Jenkins has always been an artist — he remembers seeing his father doodling, which inspired him to pick up a pencil. "I thought, 'That looks like something interesting,' and I started doing it, too," he said. Jenkins earned his bachelor's degree in painting and drawing at Southern University in Baton Rouge, then returned to Los Angeles, where he started painting theater backdrops before moving on to murals in Venice Beach.

In the early 1970s, he started the media group Video Venice News, documenting the African American experience in the area, and his first artistic video, Mass of Images, came out in 1977. Not long after, Jenkins enrolled in the Otis Art Institute, where he earned his MFA in Intermedia-Video/Performance Art.
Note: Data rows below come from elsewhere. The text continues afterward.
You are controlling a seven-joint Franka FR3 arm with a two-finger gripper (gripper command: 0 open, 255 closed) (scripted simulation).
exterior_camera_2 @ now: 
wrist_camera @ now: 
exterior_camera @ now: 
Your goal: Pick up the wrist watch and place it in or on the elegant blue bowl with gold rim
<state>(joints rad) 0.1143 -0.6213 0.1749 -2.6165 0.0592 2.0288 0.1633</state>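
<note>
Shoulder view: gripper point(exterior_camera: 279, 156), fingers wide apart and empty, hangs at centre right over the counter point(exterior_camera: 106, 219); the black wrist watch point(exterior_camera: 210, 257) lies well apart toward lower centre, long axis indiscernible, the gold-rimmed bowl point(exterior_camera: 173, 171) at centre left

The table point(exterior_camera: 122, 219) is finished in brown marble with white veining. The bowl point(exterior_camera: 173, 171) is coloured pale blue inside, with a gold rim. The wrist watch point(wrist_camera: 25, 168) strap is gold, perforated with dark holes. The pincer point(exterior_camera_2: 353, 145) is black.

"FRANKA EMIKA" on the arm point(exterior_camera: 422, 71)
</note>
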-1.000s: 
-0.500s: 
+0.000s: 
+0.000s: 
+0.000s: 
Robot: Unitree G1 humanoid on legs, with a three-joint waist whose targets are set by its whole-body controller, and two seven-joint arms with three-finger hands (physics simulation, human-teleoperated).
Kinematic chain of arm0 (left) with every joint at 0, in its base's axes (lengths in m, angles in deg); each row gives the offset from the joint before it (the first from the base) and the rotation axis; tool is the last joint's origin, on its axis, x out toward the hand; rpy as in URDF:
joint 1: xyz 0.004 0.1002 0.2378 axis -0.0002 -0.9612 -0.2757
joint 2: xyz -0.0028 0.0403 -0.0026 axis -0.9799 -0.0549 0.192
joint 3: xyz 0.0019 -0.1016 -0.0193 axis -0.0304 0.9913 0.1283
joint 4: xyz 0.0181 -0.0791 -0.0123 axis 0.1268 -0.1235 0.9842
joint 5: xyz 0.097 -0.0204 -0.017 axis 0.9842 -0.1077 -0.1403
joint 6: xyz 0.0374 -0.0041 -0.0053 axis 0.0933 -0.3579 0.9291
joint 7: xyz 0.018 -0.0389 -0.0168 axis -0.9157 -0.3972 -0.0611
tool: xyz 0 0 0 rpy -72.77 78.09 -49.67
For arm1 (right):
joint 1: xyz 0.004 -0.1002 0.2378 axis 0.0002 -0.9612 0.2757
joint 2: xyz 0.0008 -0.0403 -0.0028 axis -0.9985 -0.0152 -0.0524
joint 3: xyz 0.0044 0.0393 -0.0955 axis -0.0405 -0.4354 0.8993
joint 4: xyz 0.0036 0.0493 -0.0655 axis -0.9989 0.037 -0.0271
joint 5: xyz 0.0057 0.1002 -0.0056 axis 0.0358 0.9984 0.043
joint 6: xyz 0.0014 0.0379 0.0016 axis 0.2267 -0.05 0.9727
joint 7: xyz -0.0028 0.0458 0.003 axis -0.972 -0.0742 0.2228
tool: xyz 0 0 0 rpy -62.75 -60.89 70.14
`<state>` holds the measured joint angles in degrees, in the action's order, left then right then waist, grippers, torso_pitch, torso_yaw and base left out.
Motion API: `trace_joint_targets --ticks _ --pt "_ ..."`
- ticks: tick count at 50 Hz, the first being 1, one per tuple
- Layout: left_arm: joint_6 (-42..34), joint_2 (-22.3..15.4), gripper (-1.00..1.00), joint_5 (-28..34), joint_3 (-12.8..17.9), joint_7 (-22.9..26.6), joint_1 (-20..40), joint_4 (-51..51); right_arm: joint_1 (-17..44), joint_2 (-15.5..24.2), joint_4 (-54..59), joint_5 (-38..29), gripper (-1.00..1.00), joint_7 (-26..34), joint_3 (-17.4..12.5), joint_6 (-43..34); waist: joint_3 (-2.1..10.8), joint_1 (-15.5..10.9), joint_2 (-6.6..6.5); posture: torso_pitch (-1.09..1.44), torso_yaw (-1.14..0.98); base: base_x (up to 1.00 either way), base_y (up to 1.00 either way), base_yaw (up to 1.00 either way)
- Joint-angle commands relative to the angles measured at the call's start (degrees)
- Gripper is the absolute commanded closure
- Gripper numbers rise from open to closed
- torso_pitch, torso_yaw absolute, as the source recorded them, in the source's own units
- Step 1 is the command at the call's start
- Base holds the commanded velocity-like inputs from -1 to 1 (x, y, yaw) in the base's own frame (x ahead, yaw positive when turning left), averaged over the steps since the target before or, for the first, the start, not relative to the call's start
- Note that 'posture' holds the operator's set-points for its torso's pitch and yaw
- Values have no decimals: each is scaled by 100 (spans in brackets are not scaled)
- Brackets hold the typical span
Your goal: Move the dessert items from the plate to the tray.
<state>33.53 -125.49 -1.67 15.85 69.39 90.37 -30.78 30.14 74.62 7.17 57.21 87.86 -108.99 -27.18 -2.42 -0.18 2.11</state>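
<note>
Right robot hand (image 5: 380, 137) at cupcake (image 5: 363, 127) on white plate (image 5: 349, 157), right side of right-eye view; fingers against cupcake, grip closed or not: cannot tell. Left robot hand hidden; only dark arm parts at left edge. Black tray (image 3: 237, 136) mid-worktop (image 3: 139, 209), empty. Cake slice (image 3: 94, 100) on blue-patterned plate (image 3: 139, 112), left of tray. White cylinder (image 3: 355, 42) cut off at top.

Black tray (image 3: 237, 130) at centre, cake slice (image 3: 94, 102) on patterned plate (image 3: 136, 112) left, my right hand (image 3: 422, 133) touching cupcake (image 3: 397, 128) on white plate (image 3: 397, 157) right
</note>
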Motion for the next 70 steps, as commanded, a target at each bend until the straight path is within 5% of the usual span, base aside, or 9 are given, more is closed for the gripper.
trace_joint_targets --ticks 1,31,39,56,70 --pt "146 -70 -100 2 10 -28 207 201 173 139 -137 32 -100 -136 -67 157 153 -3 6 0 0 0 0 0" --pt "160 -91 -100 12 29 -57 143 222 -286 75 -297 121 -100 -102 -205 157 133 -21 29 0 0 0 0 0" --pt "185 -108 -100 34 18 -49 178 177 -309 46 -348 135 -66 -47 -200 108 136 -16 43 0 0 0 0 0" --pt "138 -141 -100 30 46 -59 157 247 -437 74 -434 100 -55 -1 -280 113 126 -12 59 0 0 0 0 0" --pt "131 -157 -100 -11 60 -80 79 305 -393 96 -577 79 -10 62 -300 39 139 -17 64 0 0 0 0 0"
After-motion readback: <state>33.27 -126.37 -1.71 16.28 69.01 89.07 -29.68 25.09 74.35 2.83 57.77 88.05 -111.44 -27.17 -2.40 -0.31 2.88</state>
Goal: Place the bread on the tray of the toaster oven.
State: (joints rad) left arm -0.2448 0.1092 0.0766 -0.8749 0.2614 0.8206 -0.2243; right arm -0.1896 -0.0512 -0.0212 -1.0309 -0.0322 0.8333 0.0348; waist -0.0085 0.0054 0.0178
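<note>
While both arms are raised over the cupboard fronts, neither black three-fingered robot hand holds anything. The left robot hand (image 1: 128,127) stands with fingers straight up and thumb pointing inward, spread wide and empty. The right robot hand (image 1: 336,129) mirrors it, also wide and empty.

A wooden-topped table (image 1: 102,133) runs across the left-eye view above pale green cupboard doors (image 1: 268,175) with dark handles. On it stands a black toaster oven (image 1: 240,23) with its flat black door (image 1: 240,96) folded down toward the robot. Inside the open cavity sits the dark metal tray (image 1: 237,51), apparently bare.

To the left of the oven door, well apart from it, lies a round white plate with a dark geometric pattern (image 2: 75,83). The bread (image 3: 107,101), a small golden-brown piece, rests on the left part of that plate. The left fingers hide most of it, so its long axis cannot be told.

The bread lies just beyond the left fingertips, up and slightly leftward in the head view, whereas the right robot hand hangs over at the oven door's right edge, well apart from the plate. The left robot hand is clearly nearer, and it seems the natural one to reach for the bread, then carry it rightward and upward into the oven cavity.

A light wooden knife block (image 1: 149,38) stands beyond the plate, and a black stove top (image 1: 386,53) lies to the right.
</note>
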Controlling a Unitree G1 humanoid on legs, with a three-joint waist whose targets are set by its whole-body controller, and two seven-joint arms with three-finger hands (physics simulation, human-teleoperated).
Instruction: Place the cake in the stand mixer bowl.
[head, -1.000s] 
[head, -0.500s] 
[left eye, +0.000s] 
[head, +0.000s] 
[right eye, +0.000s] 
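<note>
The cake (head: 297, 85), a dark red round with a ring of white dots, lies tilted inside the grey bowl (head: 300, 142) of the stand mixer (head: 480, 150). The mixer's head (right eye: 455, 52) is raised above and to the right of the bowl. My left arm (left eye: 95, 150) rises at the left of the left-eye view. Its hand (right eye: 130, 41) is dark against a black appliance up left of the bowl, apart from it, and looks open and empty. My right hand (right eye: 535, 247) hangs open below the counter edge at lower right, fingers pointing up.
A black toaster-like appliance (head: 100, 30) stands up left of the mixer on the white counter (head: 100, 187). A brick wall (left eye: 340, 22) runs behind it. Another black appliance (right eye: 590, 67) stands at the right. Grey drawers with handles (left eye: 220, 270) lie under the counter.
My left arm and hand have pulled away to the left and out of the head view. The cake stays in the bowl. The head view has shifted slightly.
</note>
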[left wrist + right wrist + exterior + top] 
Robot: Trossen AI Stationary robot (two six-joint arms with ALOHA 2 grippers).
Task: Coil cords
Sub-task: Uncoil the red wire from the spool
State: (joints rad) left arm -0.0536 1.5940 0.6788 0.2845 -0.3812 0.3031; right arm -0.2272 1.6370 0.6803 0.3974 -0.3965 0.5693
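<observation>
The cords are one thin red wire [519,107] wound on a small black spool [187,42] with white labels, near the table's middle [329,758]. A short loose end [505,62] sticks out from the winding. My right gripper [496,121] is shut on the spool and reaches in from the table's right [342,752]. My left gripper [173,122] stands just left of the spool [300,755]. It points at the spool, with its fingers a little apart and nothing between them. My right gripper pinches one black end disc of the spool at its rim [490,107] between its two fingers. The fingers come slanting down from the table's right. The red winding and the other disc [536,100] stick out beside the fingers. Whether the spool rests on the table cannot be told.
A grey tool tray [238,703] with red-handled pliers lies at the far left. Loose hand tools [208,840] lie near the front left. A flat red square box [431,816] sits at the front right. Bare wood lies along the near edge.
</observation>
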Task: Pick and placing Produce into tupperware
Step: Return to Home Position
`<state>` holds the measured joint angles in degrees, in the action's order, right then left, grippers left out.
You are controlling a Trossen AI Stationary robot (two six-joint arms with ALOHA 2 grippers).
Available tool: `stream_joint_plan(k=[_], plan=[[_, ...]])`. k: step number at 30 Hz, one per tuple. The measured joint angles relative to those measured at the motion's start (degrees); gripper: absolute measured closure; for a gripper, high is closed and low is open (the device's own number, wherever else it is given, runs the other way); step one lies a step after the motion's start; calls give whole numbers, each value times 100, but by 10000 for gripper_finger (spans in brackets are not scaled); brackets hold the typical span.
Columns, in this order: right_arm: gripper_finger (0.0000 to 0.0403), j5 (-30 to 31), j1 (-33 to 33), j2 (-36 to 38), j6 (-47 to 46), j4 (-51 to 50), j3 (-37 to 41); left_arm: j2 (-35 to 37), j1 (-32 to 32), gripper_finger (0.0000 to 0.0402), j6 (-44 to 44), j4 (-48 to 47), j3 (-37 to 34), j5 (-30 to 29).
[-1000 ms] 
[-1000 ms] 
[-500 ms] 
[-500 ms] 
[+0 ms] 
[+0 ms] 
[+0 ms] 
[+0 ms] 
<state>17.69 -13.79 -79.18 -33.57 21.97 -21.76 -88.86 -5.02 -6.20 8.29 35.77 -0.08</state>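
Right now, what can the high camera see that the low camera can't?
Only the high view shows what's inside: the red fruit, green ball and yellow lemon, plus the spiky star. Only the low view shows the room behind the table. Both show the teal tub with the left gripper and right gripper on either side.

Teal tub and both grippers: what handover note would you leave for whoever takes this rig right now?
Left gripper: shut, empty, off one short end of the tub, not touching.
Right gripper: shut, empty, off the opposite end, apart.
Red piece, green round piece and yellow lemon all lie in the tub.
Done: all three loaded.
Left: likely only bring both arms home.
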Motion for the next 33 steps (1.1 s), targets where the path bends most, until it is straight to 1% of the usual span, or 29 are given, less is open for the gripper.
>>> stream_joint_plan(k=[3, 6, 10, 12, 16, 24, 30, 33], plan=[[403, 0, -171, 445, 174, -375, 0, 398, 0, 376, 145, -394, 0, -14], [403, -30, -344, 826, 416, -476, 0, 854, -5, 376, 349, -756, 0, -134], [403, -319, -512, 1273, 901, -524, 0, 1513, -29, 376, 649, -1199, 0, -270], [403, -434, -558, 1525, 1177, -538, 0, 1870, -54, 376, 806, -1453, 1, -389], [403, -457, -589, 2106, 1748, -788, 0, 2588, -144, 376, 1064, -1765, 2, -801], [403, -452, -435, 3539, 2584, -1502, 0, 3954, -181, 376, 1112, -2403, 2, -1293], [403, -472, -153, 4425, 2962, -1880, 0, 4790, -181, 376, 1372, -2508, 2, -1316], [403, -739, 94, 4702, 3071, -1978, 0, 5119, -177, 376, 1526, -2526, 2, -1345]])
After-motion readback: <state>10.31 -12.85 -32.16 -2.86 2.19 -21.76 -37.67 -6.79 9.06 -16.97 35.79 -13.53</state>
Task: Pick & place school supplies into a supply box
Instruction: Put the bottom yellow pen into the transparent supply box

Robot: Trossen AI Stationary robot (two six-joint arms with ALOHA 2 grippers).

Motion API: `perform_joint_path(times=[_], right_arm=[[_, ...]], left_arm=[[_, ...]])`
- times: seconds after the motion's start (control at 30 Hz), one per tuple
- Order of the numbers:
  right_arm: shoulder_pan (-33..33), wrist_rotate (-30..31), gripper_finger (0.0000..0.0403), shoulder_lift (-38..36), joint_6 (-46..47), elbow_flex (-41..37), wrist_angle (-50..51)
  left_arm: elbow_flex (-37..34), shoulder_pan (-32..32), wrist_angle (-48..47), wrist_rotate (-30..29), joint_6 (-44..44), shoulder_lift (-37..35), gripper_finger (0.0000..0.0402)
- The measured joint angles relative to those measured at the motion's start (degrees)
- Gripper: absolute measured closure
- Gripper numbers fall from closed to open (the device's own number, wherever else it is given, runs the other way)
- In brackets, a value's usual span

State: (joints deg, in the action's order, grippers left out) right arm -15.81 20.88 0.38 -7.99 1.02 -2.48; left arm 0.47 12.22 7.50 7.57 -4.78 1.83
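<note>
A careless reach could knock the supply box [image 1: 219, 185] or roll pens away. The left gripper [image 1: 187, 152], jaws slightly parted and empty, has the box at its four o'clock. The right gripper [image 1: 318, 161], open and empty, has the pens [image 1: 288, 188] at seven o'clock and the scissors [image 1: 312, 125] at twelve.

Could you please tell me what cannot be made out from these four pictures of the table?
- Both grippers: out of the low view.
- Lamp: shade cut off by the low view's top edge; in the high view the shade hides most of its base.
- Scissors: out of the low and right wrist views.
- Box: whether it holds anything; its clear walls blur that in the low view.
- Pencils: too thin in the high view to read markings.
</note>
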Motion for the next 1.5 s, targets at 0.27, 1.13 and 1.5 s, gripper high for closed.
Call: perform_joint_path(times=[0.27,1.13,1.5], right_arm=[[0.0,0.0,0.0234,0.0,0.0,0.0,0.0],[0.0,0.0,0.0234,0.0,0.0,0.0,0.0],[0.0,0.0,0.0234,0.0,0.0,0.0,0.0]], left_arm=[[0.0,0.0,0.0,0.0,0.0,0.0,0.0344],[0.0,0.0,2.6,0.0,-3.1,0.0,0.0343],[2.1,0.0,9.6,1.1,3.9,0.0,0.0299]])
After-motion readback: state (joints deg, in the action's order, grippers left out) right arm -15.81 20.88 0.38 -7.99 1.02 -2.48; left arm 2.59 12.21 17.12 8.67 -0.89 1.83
"As a kid, we always played around with different kinds of concepts of performance, just by playing," Jenkins said. "When I did get to grad school and the whole notion of storytelling was being created within the context of a narrative voice, I thought, 'This is pretty fantastic.'"

Today, Jenkins lives in Los Angeles and is a professor of art at the University of California, Irvine. He continues to make art himself, and hopes his work helps people "get a better understanding of the world in which we live."